Protein synthesis and transcription

It is important to understand what are proteins and their role throughout the body. Proteins are large, complex molecules that play many critical roles in the body. They do most of the work in cells and are required for the structure, function, and regulation of the body’s tissues and organs.

Proteins are made up of hundreds or thousands of smaller units called amino acids, which are attached to one another in long chains. There are 20 different types of amino acids that can be combined to make a protein. The sequence of amino acids determines each protein’s unique 3-dimensional structure and its specific function.

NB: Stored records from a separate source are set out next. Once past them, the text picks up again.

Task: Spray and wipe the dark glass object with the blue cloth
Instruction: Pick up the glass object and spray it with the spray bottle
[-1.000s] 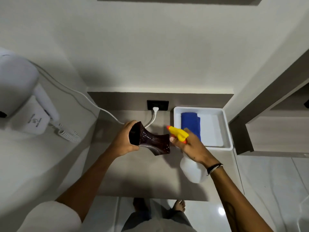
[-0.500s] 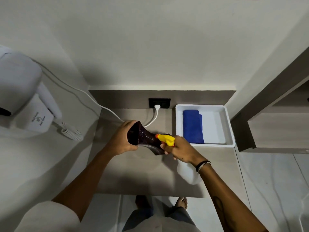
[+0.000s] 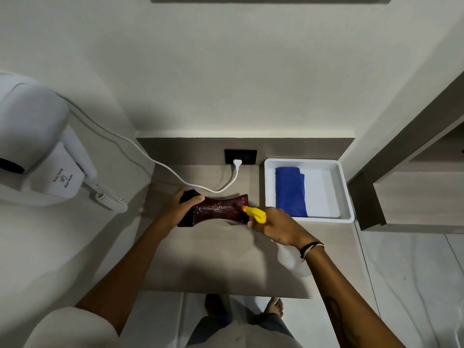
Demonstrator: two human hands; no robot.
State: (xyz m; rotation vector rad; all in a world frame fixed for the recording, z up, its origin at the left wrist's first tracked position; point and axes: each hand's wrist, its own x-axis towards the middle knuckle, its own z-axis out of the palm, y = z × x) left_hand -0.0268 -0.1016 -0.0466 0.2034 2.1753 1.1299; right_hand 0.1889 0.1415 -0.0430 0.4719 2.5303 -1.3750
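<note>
Centrally, just below the middle of the frame, the dark red-brown glass object with a pinched waist and flared ends (image 3: pixel 216 209) sits between the two hands, above the grey-beige wooden countertop (image 3: pixel 200 259). Whether it rests on the surface or is lifted off it cannot be told. The left hand (image 3: pixel 179 209) wraps around the object's left end, thumb lying across the top and fingers curled behind, so that end is largely covered. The object's long axis runs nearly horizontal across the picture, left to right, with the uncovered flared end pointing toward the right side of the frame. Fine wet droplets glint on its waist.

The right hand (image 3: pixel 276 227) is closed on the white plastic spray bottle with a yellow trigger head (image 3: pixel 256 214), a finger curled under the trigger. The orange nozzle tip points left and sits just beside the object's right end. The bottle's pale body extends toward the lower right, beneath a wrist wearing dark and light bands.

Right of centre, the folded blue cloth (image 3: pixel 290 192) lies in the left half of the white rectangular plastic tray (image 3: pixel 344 192), apart from both hands. At the left edge hangs a white wall-mounted hair dryer (image 3: pixel 32 141), its cord (image 3: pixel 150 156) running to the black wall socket (image 3: pixel 240 156).
</note>
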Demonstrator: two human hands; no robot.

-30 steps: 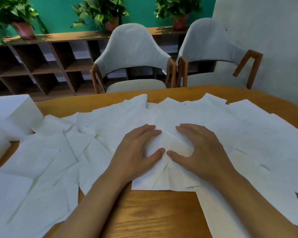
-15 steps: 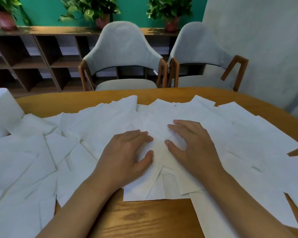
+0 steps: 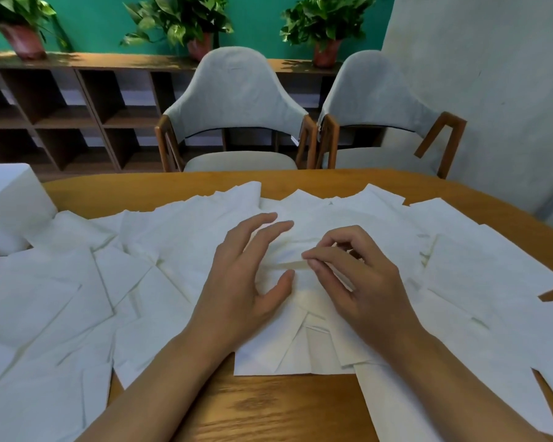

The ribosome has two parts: a large subunit and a small subunit. The mRNA sits in between the two subunits. a tRNA molecule recognizes a codon on the mRNA, binds to it by complementary base pairing, and adds the correct amino acid to the growing peptide chain

Now that you have a better understanding of what proteins are, let’s learn how to create these proteins:

During Protein synthesis, mRNA is read in sets of three base pairs known as codons. Each codon codes for a single amino acid. In this way, the mRNA is read and the protein product is made. This is where the other two mentioned types of RNA come into play.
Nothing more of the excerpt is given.